Ceci ne peut venir de la circulation de l’information, aucune télé ne vous explique les formidables progrès des neurosciences qui avec la culture vont être la meilleure des choses mais avec la sous culture la pire que le monde n’ait connu en reléguant l’inquisition et Hitler aux oubliettes, en réalisant en douceur ce que chacun d’eux avaient espéré par la persécution.

Le seul moyen de s’en préserver est de permettre à tous les citoyens de poursuivre un enseignement pour adulte dans des universités à cet effet afin d’acquérir ce qui ne peut l’être durant la scolarité normale et ainsi disposer de bases pluridisciplinaires pour forger leur réflexion, alors l’information changera car elle deviendra leur reflet comme celle d’aujourd’hui l’est, tout comme leurs élus le sont.

 

Cinq, la défiance vis-à-vis des garants de la démocratie, les élites, les partis, les oppositions (organisations syndicales), la défiance en l’information, celles envers les experts, envers les scientifiques conduit au replie sur soi, source de régressions inévitables par la peur de l’incertitude qui enferme dans sa sphère sensorielle émotionnelles loin du monde, réduit les seuils de tolérance à en distordre la réalité mesurable et favorise la tyrannie.

 

En ces cinq point j’ai essayé de mettre en évidence le paradoxe d’une société atteinte d’une « pathologie » que je ne sais qualifier que par un manque d’espérance, car elle dispose des moyens de sa prospérité, des moyens de faire face aux défies de ses productions, et elle se meurt dans une forme de désespérance incapable de se construire, à cause de l’isolement relationnel dans le consumérisme (j’existe parce que je consomme), l’émergence d’un leaderships capable de relayer ces paradoxes qui génèrent des oppositions thématiques éparses.

 

La notion de gauche n’a plus aucun sens, ni l’anti capitalisme. Il s’agit d’envisager l’implosion du capitalisme vers une nouvelle civilisation plus libre (je n’ose pas utiliser le mot libérale tant il a été sujet à confusion et notamment, celle de maintenir comme libéral la propriété privé des moyens de production dans les mains d’oligarchies qui asservissent autrui), dont bien évidemment les marchands qui l’organisent en sont bien incapables puisqu’ils iront jusqu'à son épuisement, quitte à user de la force du droit et d’en justifier.

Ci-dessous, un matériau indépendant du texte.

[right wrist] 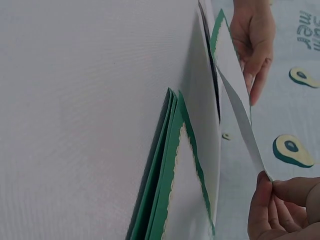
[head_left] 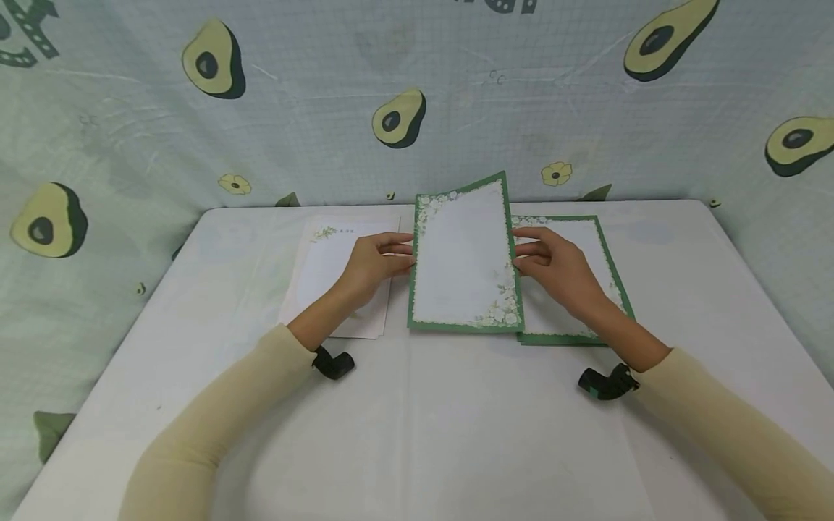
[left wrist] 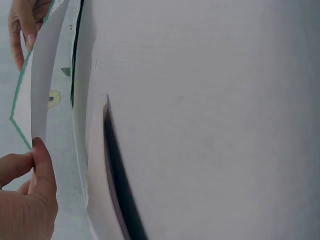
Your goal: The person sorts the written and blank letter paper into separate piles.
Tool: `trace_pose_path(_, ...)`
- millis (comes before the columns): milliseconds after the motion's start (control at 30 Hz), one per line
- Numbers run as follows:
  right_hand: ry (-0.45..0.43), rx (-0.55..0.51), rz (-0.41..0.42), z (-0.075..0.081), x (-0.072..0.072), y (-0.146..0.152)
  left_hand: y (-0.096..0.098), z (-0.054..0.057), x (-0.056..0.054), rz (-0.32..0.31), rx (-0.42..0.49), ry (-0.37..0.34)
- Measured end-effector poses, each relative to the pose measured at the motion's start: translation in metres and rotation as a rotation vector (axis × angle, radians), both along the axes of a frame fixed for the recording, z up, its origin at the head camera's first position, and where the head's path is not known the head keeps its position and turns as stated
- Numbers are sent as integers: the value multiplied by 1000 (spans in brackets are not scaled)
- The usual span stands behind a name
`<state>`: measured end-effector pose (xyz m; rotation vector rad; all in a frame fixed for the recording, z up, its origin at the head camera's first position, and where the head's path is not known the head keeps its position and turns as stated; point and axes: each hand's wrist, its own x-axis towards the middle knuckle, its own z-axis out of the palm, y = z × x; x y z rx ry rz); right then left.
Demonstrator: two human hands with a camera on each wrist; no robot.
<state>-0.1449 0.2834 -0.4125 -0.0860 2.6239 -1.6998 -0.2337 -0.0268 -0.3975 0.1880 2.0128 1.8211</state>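
Observation:
Both hands hold up one sheet of paper (head_left: 464,253) with a green border and white flowers in its corners. My left hand (head_left: 374,264) pinches its left edge, and my right hand (head_left: 547,262) pinches the right edge. The sheet is raised off the table and tilted, its top right corner highest. In the left wrist view the left hand (left wrist: 32,195) has thumb and fingers at the sheet's edge, and the paper bows slightly. The right wrist view shows the right hand (right wrist: 285,205) gripping the opposite edge.
A stack of green-bordered sheets (head_left: 573,289) lies at the right, partly under the right hand and arm. To the left lies a stack of pale sheets (head_left: 326,271) with a small floral print. Both rest on the white table (head_left: 417,434); an avocado-patterned cloth (head_left: 313,130) hangs behind.

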Motion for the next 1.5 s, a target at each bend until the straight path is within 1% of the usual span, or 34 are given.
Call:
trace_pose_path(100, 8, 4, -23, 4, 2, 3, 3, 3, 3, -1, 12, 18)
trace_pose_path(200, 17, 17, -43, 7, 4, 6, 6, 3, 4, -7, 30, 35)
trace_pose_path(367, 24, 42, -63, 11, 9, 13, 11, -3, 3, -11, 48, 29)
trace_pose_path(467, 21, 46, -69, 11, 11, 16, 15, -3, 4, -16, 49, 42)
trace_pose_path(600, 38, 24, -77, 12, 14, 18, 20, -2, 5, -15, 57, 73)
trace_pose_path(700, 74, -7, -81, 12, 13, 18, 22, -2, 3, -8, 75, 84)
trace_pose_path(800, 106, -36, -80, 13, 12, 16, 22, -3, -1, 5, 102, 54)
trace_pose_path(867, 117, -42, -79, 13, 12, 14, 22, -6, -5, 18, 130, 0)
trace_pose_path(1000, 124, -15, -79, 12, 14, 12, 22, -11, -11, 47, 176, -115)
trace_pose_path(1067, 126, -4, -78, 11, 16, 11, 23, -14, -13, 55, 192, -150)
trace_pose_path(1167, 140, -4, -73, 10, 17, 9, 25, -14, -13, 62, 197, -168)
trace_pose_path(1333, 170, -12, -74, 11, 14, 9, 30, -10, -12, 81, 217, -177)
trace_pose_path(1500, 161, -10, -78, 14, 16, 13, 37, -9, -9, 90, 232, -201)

Car c’est cela qui se met en place et il n’y a pas plus dangereux que les soubresauts d’une organisation qui se sait moribonde, l’exemple le plus flagrant est le passage en force du traité de Lisbonne en Europe, il est l’image de cette fracture qui signe le terme de la force du commerce comme source de réunification européenne, perçus pour ce qu’elle est devenu une source de profit pour oligarchies financières où l’européen est avant tout une marchandise ajustable aux modèles systémiques.

Pour autant la nouvelle civilisation dont je n’ai aucune idée ne naîtra pas spontanément, elle se développe sur les rejets, sur les effets pervers qui apparaissent, il ne manque que les hommes capables de les appréhender pour réformer le capitalisme avant qu’il ne génère sa énième guerre destructrice.

Les neurosciences nous apprennent quand lisant les événements que nous avons développé nous pouvons espérer nous préserver des risques qu’ils représentent et avoir un peu de libre arbitre, mais encore faut-il ne pas être prisonnier d’une dynamique systémique qui nous contraint à nous conduire individuellement à l’opposé de ce que nous percevons.

C’est là que la confiance en l’organisation d’un parti porteur d’un projet et agrégatif des espérances doit se manifester.

Actuellement la conscience de ce nouvel âge existe, même chez ceux qui vont nous conduire à l’implosion, car ils espèrent que le système qui génère nos maux nous en soignera. En dehors d’eux, Mélenchon semble sur les rang du rassemblement des thématiques éparses pour en faire un projet de renouveau et non seulement d’opposition, mais peut-être va-t-il falloir passer du terme de socialisme à celui d’humanisme, la capacité des êtres humains à développer l’altruisme et leur épanouissement comme fondement d’une société.